:: EXERCISE DIRECTIONS ::
Scan the material below for "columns", then return each line that contains it.

:: DATA EXCERPTS ::
::::

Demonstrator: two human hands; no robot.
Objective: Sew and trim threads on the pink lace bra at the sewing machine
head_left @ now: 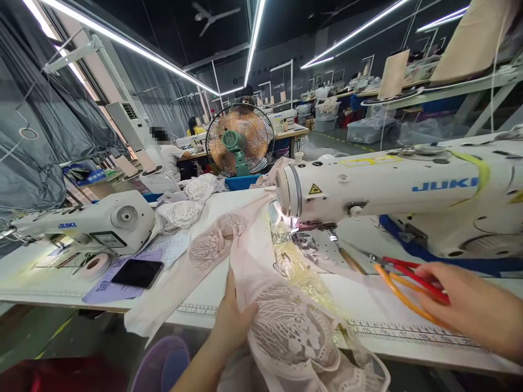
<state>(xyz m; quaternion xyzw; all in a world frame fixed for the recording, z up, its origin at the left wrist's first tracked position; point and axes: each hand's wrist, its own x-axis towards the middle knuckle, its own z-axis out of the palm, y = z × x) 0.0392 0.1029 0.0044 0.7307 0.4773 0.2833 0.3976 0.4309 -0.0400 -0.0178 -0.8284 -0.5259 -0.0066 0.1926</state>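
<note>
My left hand (pixel 232 321) grips the edge of a pale pink lace garment (pixel 286 326) that trails from the table's front edge up toward the needle area. My right hand (pixel 474 305) is closed round the red and orange handles of a pair of scissors (pixel 404 277), whose blades point left toward the presser foot (pixel 332 234). The white JUKI sewing machine (pixel 408 190) stands right behind the scissors, its lamp lighting the cloth beneath the needle.
A second JUKI machine (pixel 102 220) stands at the left, with a black phone (pixel 138 273) and a tape roll (pixel 95 265) beside it. More lace pieces (pixel 182 212) lie further back. A standing fan (pixel 239 140) and seated people (pixel 165 155) are behind. A purple bin (pixel 163 365) sits below the table.
</note>
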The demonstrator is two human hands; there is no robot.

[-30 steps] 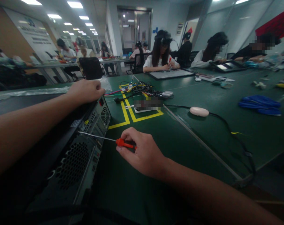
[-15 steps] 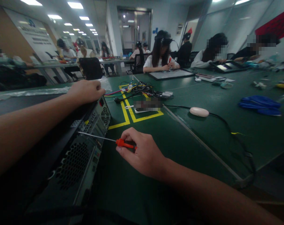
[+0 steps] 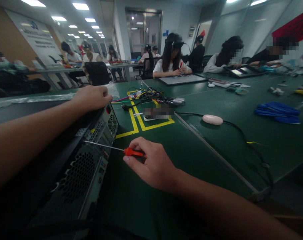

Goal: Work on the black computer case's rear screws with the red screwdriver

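Note:
A black desktop computer case (image 3: 86, 160) lies on its side on the green table (image 3: 191, 150), its rear panel facing right. My left hand (image 3: 91, 97) rests closed on the case's far top corner. My right hand (image 3: 151, 165) pinches the red handle of a thin screwdriver (image 3: 116, 149). The metal shaft points left and its tip touches the rear panel near the vent holes.
A tangle of cables (image 3: 151, 95) and a small white part lie inside yellow tape lines beyond the case. A pink oval object (image 3: 212, 119) on a black cord sits to the right, blue cloth (image 3: 278, 111) farther right. Several people work at the table's far side.

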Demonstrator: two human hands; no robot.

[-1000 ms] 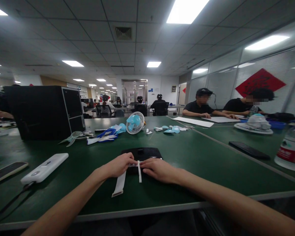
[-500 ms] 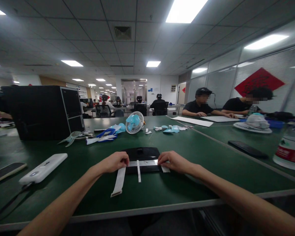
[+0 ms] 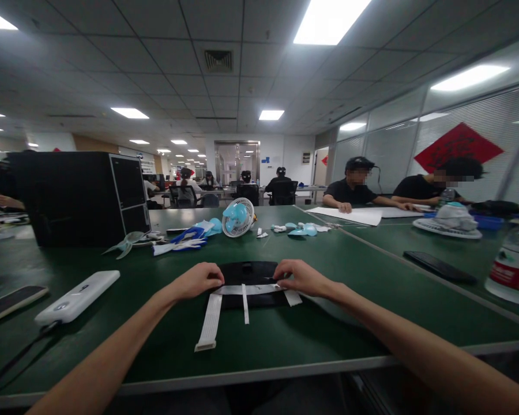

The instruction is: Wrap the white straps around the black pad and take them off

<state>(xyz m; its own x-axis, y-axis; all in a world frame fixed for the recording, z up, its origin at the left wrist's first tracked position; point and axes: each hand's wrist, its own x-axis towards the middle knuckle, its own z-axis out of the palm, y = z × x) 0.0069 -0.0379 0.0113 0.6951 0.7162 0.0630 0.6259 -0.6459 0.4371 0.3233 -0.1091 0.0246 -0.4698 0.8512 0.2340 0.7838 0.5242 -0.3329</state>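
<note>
A black panel (image 3: pixel 247 270) with a small raised block near its far edge lies on the green table in front of me. Across it runs a white flat strip (image 3: pixel 237 290). A ribbon cable (image 3: pixel 210 325) hangs off its left end toward me, with a connector at the tip. One narrow white strip (image 3: pixel 245 308) crosses the middle, and a short white end (image 3: pixel 293 297) shows at the right. My left hand (image 3: pixel 203 279) pinches the panel's left edge, fingers closed. At the right edge, my right hand (image 3: pixel 297 276) is also closed, fingertips beside the strip; its exact grip is partly hidden.
On the left are a white power bank (image 3: pixel 76 297), a phone (image 3: pixel 12 302) and a black computer case (image 3: pixel 78 196). Farther back lie a small fan (image 3: pixel 237 217), blue-and-white gloves (image 3: pixel 179 242) and blue fan blades (image 3: pixel 303 229). A bottle (image 3: pixel 514 268) and co-workers (image 3: pixel 357 184) are at right.
Both hands have shifted slightly away from me along the panel's edges. The shine on the panel's far part has faded. A co-worker's hand at right has moved onto the white sheet.
</note>
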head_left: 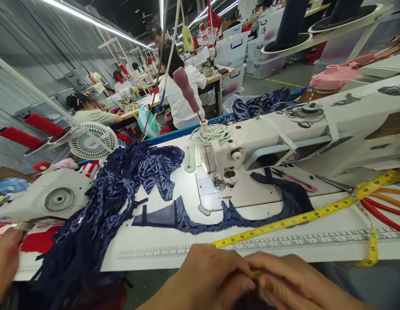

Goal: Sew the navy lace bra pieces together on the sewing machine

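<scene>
My left hand (pixel 204 275) and my right hand (pixel 293 280) meet at the bottom edge, below the table front. Their fingers are curled and pinched together over something small and dark that I cannot make out. Just beyond them a yellow tape measure (pixel 283 222) runs across the white sewing table (pixel 148 241). Behind the tape lies a navy lace garment piece (pixel 219 217), reaching under the needle of the white sewing machine (pixel 283 137).
A heap of navy patterned fabric (pixel 116 193) spills over the table's left edge. Another person's hand (pixel 4 262) shows at the bottom left, beside a second machine (pixel 44 193). Red and orange cords (pixel 383 206) lie at right. A small fan (pixel 91 140) and seated workers are behind.
</scene>
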A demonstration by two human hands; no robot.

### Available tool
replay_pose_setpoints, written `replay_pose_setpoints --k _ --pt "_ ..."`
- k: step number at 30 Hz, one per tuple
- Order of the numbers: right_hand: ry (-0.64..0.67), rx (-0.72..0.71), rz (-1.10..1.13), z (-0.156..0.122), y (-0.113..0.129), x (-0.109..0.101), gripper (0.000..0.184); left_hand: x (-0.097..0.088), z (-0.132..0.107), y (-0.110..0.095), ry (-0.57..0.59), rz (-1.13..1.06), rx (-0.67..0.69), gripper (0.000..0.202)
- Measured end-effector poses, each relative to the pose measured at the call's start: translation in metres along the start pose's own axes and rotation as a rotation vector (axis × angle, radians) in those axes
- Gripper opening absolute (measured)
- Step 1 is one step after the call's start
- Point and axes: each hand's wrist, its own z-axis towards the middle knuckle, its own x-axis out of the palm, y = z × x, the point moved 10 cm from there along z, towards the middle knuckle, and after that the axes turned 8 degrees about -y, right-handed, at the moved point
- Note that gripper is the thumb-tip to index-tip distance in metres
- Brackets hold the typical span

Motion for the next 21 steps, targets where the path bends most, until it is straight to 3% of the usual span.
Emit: replay_pose_setpoints --k 2,4,6,8,11,14,17,21 --pt "-0.043 0.038 0.046 0.015 0.005 -0.001 0.037 -0.017 0.002 0.029 -0.154 -0.095 -0.172 0.023" --pt "-0.116 0.099 0.163 0.025 0.006 -0.003 0.042 -0.023 0.001 0.059 -0.276 -0.229 -0.341 0.033" --pt "-0.177 0.141 0.278 0.031 0.005 0.001 0.045 -0.006 0.003 0.080 -0.262 -0.421 -0.486 0.037" --pt "-0.201 0.146 0.324 0.035 0.003 0.010 0.044 0.016 0.008 0.087 -0.184 -0.581 -0.559 0.036" --pt "-0.181 0.081 0.233 0.039 -0.001 0.022 0.040 0.017 0.021 0.089 -0.219 -0.579 -0.515 0.025" --pt "-0.307 -0.012 0.012 0.038 -0.006 0.009 0.033 -0.003 0.035 0.096 -0.262 -0.457 -0.471 0.018" --pt "-0.411 -0.053 -0.108 0.038 -0.006 -0.004 0.038 -0.017 0.054 0.103 -0.251 -0.345 -0.434 0.012" --pt "-0.359 -0.089 -0.181 0.051 0.002 0.003 0.026 -0.023 0.079 0.102 -0.287 -0.141 -0.280 0.004"
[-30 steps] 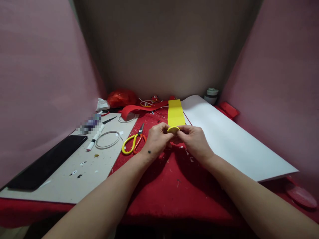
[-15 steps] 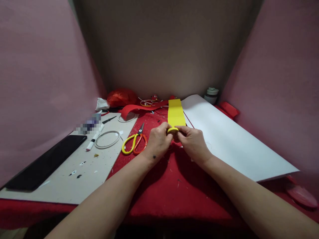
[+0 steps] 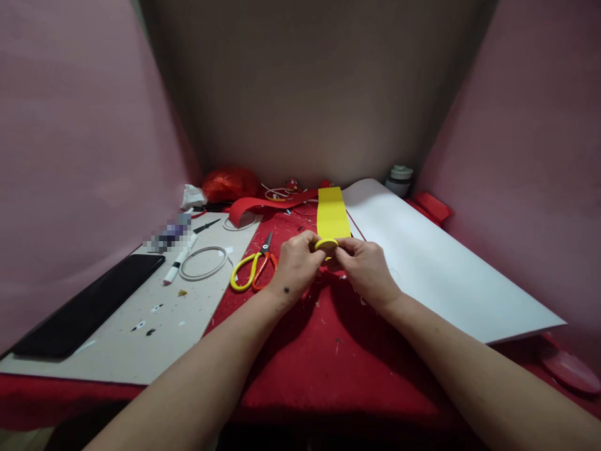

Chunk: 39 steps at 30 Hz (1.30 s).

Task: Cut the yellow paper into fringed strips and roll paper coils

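Both my hands meet over the middle of the red cloth. My left hand [image 3: 295, 263] and my right hand [image 3: 366, 268] are closed, pinching the near end of a yellow corrugated paper strip [image 3: 331, 215]. That end is curled into a small roll [image 3: 326, 243] between my fingertips. The rest of the strip lies flat, running away from me toward the back wall. Yellow and orange scissors [image 3: 253, 266] lie just left of my left hand.
A large white sheet [image 3: 436, 263] lies to the right. A grey board [image 3: 141, 319] on the left carries a white ring [image 3: 203, 262], a marker [image 3: 178, 267] and a black phone [image 3: 84, 307]. A red corrugated strip [image 3: 267, 205], a red bag [image 3: 228, 183] and a jar [image 3: 399, 178] sit at the back.
My hands shifted slightly while holding the curled end of the yellow strip; the roll stays between my fingertips. Nothing else on the table moved.
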### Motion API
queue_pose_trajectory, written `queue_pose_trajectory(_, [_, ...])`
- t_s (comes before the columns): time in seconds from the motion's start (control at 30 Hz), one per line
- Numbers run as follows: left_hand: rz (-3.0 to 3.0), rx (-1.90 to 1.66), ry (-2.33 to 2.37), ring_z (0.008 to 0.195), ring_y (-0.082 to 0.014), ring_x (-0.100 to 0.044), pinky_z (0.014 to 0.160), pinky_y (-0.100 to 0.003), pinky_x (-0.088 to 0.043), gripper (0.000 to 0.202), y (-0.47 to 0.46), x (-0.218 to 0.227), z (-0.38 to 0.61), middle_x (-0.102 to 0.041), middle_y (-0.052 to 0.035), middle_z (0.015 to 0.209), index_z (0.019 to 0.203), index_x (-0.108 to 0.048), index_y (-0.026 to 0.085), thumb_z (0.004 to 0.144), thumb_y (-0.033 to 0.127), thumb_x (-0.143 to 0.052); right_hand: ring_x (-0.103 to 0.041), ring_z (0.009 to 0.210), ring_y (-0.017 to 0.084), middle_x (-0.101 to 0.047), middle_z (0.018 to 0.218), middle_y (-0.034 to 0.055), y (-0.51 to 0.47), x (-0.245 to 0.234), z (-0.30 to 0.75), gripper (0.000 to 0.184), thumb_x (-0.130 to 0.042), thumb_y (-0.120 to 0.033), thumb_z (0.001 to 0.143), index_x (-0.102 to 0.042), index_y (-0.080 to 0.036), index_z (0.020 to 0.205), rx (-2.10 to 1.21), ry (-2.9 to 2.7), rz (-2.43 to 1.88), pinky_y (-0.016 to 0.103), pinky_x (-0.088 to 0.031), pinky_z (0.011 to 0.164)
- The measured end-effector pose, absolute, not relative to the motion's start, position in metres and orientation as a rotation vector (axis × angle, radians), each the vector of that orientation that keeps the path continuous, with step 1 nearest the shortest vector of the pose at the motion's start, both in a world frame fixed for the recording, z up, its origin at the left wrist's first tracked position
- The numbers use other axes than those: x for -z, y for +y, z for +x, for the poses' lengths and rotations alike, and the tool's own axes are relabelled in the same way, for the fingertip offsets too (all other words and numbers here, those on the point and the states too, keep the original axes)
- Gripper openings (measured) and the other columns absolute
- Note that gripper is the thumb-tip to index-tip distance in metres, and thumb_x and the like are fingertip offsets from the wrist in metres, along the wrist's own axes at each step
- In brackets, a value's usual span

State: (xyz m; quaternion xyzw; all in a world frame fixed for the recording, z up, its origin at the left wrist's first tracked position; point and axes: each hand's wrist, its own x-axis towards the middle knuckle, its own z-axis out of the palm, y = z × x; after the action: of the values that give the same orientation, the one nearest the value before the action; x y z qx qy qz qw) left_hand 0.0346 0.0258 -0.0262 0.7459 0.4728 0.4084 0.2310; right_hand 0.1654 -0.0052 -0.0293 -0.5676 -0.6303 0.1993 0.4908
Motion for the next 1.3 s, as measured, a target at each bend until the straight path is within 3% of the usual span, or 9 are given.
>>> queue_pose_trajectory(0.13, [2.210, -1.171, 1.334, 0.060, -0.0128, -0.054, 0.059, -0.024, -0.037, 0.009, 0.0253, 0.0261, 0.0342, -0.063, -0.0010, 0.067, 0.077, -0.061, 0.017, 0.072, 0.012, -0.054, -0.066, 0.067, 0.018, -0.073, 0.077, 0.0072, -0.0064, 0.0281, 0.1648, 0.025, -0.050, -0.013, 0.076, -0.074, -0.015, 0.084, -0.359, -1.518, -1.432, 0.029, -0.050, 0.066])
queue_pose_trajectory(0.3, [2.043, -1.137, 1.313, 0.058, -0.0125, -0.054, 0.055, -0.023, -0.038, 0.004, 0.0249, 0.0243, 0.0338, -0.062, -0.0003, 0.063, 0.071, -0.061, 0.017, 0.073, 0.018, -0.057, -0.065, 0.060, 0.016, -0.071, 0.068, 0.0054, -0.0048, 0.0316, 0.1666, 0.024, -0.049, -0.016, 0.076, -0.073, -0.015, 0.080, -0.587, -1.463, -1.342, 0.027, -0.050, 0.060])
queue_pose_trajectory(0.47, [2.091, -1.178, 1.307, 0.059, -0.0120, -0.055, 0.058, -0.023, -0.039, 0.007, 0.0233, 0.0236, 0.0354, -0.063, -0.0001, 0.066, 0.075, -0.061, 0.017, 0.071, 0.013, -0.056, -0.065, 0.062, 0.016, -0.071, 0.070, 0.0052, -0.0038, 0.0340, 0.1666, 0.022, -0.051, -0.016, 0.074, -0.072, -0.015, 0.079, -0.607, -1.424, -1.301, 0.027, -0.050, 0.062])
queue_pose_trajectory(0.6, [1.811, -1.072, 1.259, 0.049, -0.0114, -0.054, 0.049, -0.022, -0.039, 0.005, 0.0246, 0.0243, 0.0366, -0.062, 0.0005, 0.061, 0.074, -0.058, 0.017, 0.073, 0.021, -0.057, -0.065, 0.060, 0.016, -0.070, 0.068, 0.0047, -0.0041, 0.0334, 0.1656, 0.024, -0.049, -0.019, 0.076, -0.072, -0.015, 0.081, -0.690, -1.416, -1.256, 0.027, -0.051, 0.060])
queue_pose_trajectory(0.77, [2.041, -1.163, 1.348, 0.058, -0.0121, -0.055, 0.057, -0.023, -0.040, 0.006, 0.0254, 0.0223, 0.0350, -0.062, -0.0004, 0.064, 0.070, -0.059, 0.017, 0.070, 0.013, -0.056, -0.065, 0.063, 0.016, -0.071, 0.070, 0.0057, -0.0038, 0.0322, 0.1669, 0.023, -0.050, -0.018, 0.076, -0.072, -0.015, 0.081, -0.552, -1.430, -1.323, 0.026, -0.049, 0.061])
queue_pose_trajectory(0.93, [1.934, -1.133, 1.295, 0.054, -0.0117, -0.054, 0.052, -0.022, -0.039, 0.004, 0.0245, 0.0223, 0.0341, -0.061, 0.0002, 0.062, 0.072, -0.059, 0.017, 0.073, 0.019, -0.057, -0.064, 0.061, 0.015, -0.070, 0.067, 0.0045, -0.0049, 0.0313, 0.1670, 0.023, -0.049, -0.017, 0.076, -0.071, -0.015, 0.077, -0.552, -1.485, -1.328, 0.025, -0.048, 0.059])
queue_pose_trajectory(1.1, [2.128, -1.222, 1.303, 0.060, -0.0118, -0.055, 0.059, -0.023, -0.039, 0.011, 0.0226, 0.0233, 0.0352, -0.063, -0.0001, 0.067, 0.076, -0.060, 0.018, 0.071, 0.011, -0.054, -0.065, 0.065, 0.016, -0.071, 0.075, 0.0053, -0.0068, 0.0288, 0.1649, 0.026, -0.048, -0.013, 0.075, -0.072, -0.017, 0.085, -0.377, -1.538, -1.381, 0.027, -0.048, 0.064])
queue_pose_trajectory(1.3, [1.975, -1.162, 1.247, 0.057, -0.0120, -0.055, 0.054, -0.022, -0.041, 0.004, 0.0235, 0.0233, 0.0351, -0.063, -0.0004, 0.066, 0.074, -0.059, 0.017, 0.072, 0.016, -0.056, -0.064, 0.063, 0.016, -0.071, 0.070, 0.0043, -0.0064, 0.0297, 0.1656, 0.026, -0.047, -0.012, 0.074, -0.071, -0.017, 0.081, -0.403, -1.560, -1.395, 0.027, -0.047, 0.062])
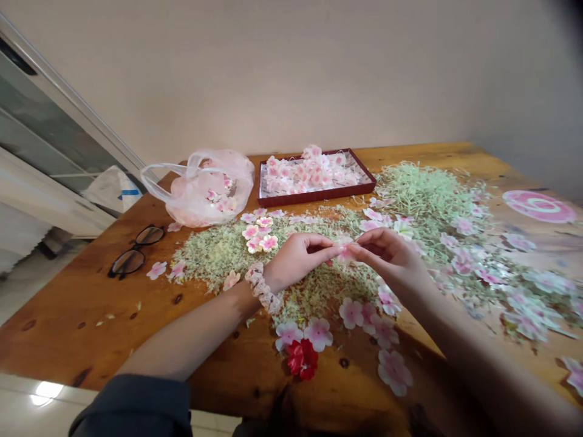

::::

:: TASK SOLUTION ::
- t_s (comes before the columns): time in seconds from the motion's start (control at 30 Hz), one per line
- Gripper openings (measured) and the other columns absolute

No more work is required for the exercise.